From the first line to the last, retype everything below exactly, minus the pictures.

→ **Dataset extract**:

↓

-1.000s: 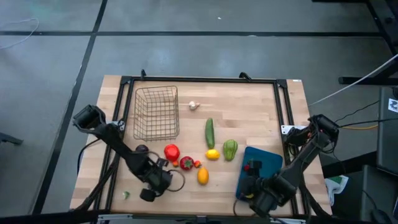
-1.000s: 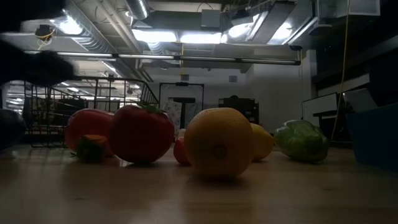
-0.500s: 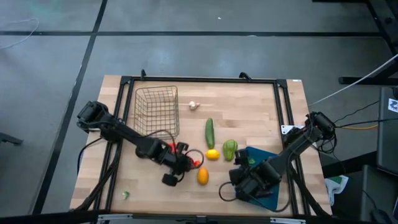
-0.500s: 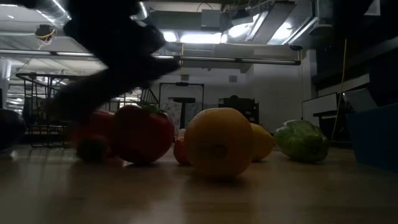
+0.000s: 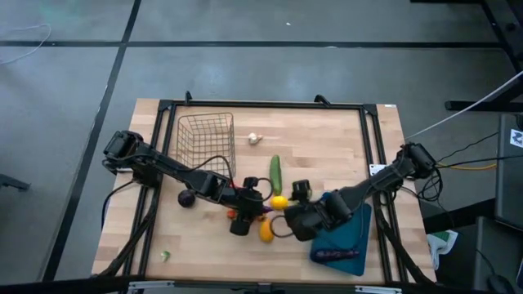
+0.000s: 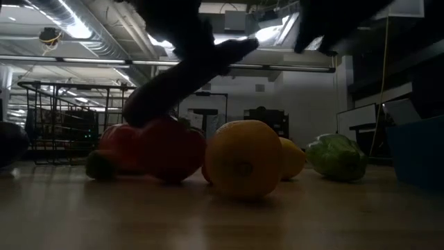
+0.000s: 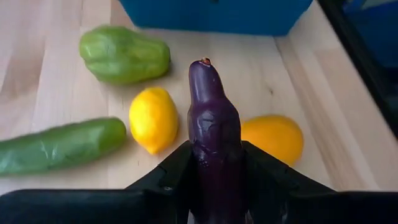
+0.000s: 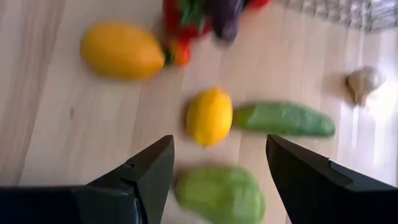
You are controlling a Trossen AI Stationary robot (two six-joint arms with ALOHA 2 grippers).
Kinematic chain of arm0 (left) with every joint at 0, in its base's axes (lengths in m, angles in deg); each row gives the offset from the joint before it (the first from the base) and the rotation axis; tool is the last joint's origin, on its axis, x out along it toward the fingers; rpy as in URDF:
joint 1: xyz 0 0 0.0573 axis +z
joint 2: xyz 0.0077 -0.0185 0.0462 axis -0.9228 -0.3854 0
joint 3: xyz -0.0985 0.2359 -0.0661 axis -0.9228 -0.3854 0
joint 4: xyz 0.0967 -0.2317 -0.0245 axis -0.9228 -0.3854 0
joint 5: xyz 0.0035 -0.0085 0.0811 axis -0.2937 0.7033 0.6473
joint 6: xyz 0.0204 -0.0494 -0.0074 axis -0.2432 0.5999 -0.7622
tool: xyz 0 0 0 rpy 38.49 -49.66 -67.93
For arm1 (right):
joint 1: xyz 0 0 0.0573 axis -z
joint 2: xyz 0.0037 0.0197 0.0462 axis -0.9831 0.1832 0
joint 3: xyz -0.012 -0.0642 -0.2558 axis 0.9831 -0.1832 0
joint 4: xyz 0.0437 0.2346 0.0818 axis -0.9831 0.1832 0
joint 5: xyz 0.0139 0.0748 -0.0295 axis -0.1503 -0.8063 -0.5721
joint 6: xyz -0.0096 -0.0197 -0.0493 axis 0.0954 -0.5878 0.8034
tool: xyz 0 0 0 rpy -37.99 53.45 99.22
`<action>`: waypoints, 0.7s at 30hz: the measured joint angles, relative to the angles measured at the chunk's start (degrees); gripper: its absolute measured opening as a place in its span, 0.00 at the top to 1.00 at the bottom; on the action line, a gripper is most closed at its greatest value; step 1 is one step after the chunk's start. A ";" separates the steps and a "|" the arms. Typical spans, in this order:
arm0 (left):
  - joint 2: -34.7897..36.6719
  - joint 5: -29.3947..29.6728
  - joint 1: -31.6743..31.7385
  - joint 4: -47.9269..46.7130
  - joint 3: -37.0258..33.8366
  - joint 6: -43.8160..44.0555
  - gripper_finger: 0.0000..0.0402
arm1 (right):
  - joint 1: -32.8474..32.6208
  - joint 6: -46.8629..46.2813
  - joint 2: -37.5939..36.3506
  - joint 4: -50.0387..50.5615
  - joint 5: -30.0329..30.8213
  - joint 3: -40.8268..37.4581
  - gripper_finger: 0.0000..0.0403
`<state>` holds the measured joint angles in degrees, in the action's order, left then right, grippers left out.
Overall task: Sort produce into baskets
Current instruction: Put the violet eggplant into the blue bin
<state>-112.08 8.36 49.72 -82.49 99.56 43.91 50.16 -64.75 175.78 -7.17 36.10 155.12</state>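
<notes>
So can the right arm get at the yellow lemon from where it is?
Probably yes: the right end effector hangs open just above the small yellow lemon, with bare table around it; the green cucumber lies close beside.

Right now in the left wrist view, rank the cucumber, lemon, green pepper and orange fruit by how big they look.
1. cucumber, longest, though partly cut off by the frame edge
2. green pepper
3. lemon and orange fruit: they look alike, and the held eggplant hides part of the orange one.

Lemon lies between cucumber and orange.
</notes>
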 joint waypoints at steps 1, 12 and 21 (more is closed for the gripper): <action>0.01 -0.01 0.08 0.56 0.00 0.00 0.71 | 0.57 0.85 0.00 -1.84 0.00 0.00 0.37; 0.02 0.19 0.14 4.96 0.02 -0.05 0.71 | 4.31 6.66 0.00 -13.88 -7.17 0.00 0.37; 0.04 0.35 0.25 8.85 0.04 -0.09 0.71 | 4.18 6.67 0.00 -16.47 -8.54 0.00 0.38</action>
<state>-112.03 8.71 49.97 -73.64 99.61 43.82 54.34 -58.08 175.78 -23.64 27.55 155.12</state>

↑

→ **Response**:
-1.000s: 
-1.000s: 
-0.500s: 
-0.500s: 
+0.000s: 
+0.000s: 
+0.000s: 
+0.000s: 
You are controlling a Trossen AI Stationary robot (two six-joint arms with ALOHA 2 grippers).
Kinematic chain of arm0 (left) with every joint at 0, in its base's axes (lengths in m, angles in deg); each row gives the offset from the joint before it (the first from the base) and the rotation axis; tool is the last joint's origin, on its axis, x out along it toward the fingers; rpy as in URDF:
joint 1: xyz 0 0 0.0573 axis +z
joint 2: xyz 0.0077 -0.0185 0.0462 axis -0.9228 -0.3854 0
joint 3: xyz -0.0985 0.2359 -0.0661 axis -0.9228 -0.3854 0
joint 4: xyz 0.0967 -0.2317 -0.0245 axis -0.9228 -0.3854 0
joint 5: xyz 0.0035 -0.0085 0.0811 axis -0.2937 0.7033 0.6473
joint 6: xyz 0.0204 -0.0494 -0.0074 axis -0.2432 0.5999 -0.7622
tool: xyz 0 0 0 rpy 38.49 -49.66 -67.93
For arm1 (right):
joint 1: xyz 0 0 0.0573 axis -z
joint 2: xyz 0.0037 0.0197 0.0462 axis -0.9831 0.1832 0
joint 3: xyz -0.012 -0.0642 -0.2558 axis 0.9831 -0.1832 0
joint 4: xyz 0.0437 0.2346 0.0818 axis -0.9831 0.1832 0
joint 5: xyz 0.0139 0.0748 -0.0295 axis -0.1503 -0.8063 -0.5721
joint 6: xyz -0.0096 -0.0197 -0.0493 axis 0.0954 -0.5878 0.8034
tool: xyz 0 0 0 rpy -37.99 53.45 99.22
`<action>`: waypoints, 0.7s at 30hz: the measured joint angles, relative to the angles measured at the chunk's start (degrees); gripper: its absolute measured opening as a place in its span, 0.00 at the top to 1.00 at the bottom; on the action line, a gripper is most closed at its greatest value; step 1 is one step after the chunk's start. A ";" separates the steps and a "|" the arms. Typical spans, in this order:
arm0 (left):
  - joint 2: -34.7897..36.6719
  - joint 5: -29.3947..29.6728
  - joint 1: -31.6743..31.7385
  - joint 4: -47.9269..46.7130
  - joint 3: -37.0258..33.8366
  - joint 6: -43.8160..44.0555
  - gripper_finger: 0.0000..0.0402
arm1 (right):
  - joint 1: -32.8474..32.6208
  - joint 6: -46.8629..46.2813
  - joint 2: -37.5939..36.3506
  - joint 4: -50.0387..50.5615
  - joint 5: -30.0329..30.8213
  - joint 3: -40.8268..37.4581
  - gripper_finger: 0.0000..0.0403
`<state>` holds the measured joint angles in degrees, in the action's order, left then right, grippers left out.
Overall task: Sort produce into baskets
Current instruction: Put the violet eggplant into the blue bin
<state>-112.08 8.36 49.72 -82.49 99.56 43.91 50.16 -64.75 175.78 -7.17 36.10 155.12</state>
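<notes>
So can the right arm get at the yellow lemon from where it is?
Probably yes: the right end effector hangs open just above the small yellow lemon, with bare table around it; the green cucumber lies close beside.

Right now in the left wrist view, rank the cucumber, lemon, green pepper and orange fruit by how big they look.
1. cucumber, longest, though partly cut off by the frame edge
2. green pepper
3. lemon and orange fruit: they look alike, and the held eggplant hides part of the orange one.

Lemon lies between cucumber and orange.
</notes>
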 joint waypoints at steps 1, 12 and 21 (more is closed for the gripper): <action>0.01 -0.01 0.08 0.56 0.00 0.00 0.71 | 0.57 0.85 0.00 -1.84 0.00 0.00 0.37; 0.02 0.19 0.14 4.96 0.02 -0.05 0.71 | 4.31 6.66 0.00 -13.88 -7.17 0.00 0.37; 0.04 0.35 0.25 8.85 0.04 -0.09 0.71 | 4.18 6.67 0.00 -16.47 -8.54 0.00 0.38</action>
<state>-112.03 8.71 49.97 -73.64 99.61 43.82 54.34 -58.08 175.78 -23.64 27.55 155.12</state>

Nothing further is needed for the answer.